Les échanges entre Ousmane Sonko et le président Bassirou Diomaye Faye ont révélé des fractures profondes, tant sur les orientations programmatiques que sur le partage des responsabilités ministérielles. Selon le chef de file du Pastef, les positions étaient devenues inconciliables.
Plusieurs dossiers prioritaires pour le Pastef ont cristallisé les tensions : la réforme de la justice, la reddition des comptes ou encore la révision des contrats stratégiques nationaux. Ousmane Sonko affirme avoir sollicité des engagements fermes de la part du chef de l’État, mais les éclaircissements obtenus, notamment sur la gestion de la dette publique, n’ont pas dissipé ses doutes.
Des réponses jugées insuffisantes par le leader du Pastef
« Nous avons eu des discussions, et le président a indiqué qu’aucun engagement n’avait été pris avec le FMI concernant une éventuelle restructuration de la dette. Sur la problématique du coût de la vie, il a prôné l’application de la vérité des prix pour certains produits subventionnés. Enfin, concernant l’appareil judiciaire, il estime que notre système est l’un des plus performants au monde. Ce sont des réponses en demi-teinte qui ne nous satisfont pas », a martelé Ousmane Sonko.
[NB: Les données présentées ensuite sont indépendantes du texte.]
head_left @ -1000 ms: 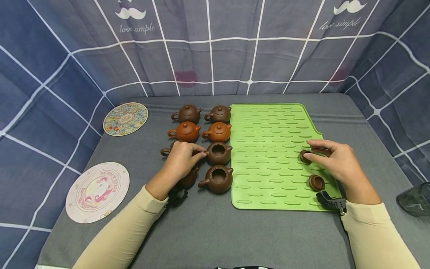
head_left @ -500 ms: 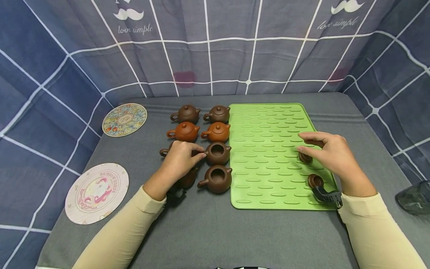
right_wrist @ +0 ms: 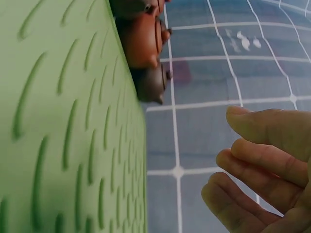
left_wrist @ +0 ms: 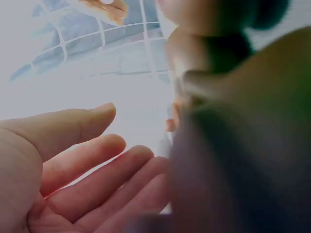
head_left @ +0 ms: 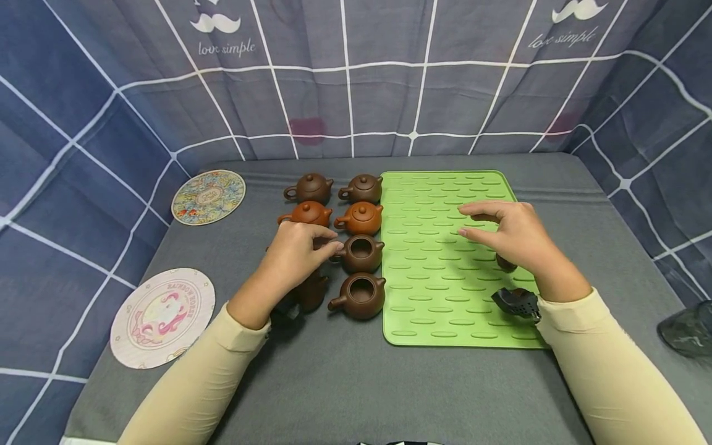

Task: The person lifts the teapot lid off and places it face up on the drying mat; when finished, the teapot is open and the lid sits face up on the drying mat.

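Observation:
My left hand (head_left: 292,256) hovers with thumb and fingers apart beside a lidless brown teapot (head_left: 361,266), near its handle. The left wrist view shows nothing between those fingers. Another lidless brown teapot (head_left: 364,310) stands in front of it. Partly hidden under my left hand and wrist is a further brown teapot (head_left: 311,295). My right hand (head_left: 514,238) is above the green ridged mat (head_left: 428,303), its fingers spread and holding nothing. Below its palm, one brown teapot lid (head_left: 505,264) shows in part. The second lid is mostly hidden by the black wrist strap (head_left: 514,303).
Behind are two orange teapots (head_left: 361,219) and two dark brown lidded ones (head_left: 364,188). Two round patterned coasters (head_left: 161,318) lie at the left. A dark glass (head_left: 686,330) stands at the right edge. Checked cloth (head_left: 378,99) hangs around the table.
My right hand has let go of the brown lid and moved left over the mat. My left hand has released the teapot's handle and shifted slightly back and left.

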Tool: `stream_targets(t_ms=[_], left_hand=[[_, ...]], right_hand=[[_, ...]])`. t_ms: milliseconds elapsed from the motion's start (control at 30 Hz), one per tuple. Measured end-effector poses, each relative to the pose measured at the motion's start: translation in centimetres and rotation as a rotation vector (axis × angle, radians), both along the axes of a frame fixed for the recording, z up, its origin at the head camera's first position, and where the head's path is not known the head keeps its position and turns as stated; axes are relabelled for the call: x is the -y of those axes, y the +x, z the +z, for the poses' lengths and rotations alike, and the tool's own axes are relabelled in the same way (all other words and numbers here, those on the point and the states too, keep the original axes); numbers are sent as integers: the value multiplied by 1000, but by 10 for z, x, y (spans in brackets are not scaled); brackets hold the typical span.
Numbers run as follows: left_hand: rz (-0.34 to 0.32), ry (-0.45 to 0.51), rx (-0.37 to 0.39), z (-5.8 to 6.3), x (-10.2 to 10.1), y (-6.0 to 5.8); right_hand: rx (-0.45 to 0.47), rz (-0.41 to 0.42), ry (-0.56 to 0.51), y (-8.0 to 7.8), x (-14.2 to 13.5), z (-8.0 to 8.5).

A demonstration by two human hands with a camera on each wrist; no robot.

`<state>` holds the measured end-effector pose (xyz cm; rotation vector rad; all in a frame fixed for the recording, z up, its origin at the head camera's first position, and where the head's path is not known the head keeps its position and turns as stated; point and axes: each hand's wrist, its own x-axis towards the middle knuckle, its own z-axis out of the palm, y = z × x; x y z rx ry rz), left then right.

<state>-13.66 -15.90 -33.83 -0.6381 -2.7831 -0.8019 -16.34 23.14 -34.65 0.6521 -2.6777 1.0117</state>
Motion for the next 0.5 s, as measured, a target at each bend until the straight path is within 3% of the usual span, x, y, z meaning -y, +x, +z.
stream_targets(t_ms=[233,500], left_hand=[[24,-4,45,21,-3,-17],[84,36,250,29,0,-54]], right_hand=[[29,89,-13,-14,32,8],[57,205,-1,-34,70,15]])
Au-delà du fond, la forme de la collaboration a également posé problème. Ousmane Sonko a été catégorique : le Pastef ne pouvait envisager une entrée au gouvernement sans obtenir au moins la moitié des portefeuilles ministériels, une condition sine qua non pour peser sur les décisions.
Bien que l’actuelle équipe comprenne cinq ministres issus des rangs du Pastef, le parti refuse de les reconnaître comme ses représentants officiels, dénonçant un manque de légitimité de cet attelage. Malgré cette rupture consommée, Ousmane Sonko a précisé qu’il n’avait pas l’intention de déposer de motion de censure dans l’immédiat, précisant toutefois que cette position pourrait changer en cas d’hostilité directe de la part de l’exécutif.